» Exercise
Lines with "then": report how many there are in the listing below, giving the number and nothing else.

━━━━━━━━━━━━━━━━━━━━━━━━━━━━━━

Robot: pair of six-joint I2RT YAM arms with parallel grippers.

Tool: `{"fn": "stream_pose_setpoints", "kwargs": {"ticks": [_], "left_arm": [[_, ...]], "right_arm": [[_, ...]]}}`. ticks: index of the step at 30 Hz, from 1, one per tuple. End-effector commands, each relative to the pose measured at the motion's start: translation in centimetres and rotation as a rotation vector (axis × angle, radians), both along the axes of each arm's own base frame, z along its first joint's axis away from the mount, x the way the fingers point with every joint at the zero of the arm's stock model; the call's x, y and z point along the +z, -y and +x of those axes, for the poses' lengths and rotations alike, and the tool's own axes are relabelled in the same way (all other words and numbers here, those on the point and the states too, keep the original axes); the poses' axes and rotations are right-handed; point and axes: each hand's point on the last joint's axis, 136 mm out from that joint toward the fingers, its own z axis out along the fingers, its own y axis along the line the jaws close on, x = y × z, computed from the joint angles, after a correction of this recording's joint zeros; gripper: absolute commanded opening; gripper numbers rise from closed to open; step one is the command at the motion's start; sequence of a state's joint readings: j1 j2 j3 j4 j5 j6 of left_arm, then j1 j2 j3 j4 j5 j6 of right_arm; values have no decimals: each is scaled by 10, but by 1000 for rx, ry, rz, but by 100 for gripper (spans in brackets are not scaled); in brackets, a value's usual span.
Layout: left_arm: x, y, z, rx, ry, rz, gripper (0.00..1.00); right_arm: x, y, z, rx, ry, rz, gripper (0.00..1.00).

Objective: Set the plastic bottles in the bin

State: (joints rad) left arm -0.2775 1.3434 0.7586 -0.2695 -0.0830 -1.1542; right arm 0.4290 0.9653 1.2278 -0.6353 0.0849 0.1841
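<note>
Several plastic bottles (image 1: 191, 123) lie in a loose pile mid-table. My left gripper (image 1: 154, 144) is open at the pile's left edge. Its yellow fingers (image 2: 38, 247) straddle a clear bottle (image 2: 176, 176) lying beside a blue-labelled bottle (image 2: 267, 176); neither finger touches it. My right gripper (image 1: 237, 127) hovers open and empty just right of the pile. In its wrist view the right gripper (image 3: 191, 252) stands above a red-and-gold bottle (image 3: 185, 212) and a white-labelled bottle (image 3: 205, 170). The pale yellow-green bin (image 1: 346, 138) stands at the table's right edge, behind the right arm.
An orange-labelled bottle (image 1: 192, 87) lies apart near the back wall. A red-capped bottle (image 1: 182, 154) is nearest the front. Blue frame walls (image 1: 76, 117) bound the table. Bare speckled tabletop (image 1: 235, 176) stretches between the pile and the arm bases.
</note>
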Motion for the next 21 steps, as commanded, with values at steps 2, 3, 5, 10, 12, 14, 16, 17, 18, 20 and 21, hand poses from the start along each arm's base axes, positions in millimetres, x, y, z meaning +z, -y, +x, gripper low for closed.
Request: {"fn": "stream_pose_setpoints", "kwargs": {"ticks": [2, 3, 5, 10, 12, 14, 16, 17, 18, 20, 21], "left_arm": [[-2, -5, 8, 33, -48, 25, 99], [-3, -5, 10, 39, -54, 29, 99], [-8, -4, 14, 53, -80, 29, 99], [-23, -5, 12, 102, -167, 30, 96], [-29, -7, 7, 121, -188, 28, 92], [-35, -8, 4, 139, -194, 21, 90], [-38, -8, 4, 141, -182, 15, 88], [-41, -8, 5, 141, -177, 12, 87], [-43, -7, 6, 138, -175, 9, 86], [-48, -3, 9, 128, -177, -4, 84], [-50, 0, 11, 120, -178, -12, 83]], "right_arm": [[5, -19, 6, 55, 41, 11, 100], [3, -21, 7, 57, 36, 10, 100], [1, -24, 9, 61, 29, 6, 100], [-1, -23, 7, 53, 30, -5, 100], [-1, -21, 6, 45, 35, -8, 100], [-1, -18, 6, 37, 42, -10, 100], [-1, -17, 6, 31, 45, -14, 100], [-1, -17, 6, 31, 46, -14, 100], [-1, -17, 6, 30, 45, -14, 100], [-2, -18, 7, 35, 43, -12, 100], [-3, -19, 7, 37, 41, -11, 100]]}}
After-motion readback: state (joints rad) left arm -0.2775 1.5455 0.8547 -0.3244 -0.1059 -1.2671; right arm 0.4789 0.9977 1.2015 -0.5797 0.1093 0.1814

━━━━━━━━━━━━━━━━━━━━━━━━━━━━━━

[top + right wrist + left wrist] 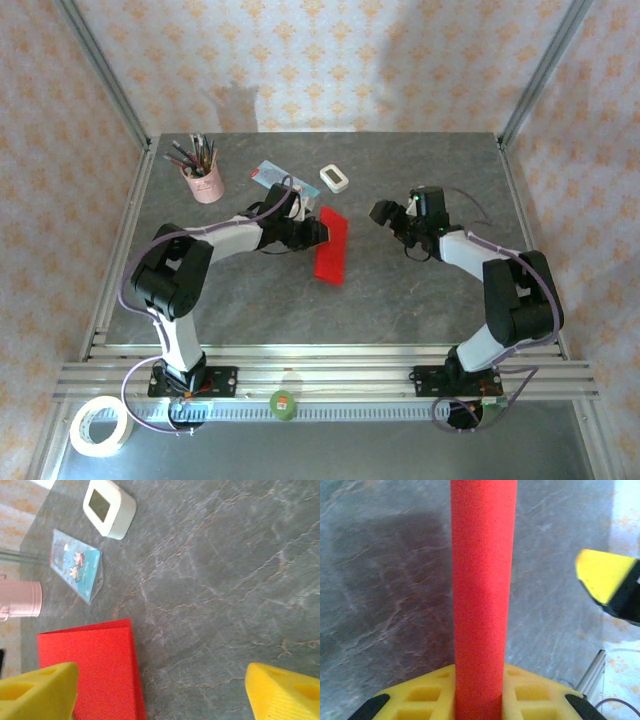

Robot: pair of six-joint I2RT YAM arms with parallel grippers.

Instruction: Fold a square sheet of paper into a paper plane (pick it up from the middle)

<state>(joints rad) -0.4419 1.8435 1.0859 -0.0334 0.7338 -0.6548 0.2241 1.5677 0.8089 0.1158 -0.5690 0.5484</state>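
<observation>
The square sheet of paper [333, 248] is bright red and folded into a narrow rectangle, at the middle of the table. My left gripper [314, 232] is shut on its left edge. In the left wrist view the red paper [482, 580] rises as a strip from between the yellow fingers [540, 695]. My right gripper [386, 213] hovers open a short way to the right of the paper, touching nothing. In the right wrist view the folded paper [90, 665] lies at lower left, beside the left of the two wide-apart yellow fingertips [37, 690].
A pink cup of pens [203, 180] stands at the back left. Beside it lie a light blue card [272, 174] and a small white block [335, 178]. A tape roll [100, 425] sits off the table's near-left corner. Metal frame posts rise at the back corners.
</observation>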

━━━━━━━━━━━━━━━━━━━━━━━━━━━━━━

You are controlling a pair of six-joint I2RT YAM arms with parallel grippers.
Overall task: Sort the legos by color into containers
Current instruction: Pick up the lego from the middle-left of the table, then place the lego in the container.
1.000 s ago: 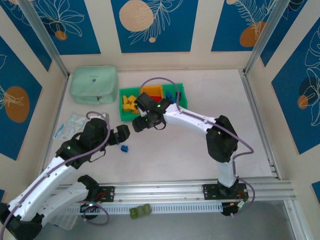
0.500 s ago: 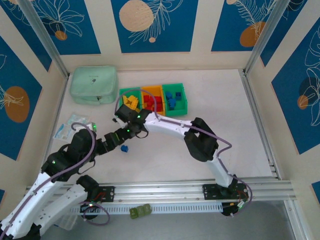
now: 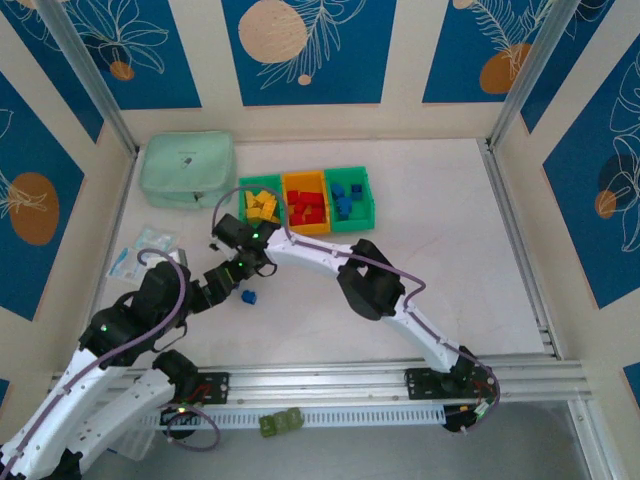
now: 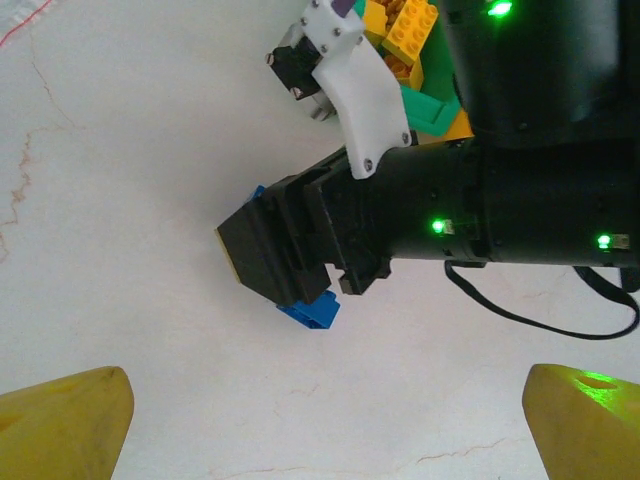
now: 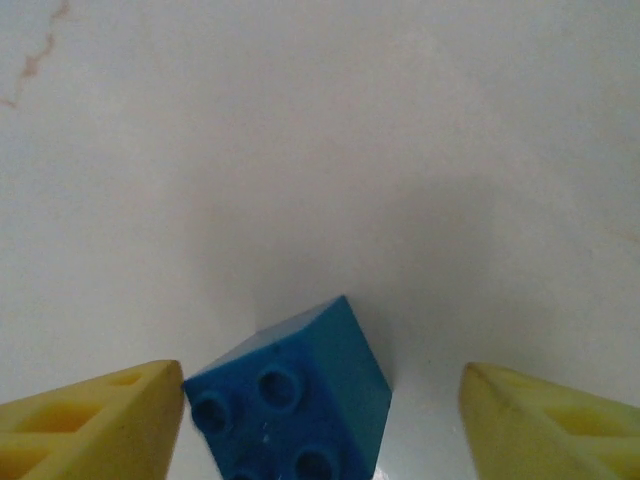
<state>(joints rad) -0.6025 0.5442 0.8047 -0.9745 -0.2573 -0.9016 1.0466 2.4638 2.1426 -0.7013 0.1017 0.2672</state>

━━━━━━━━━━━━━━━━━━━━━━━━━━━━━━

» Response area
2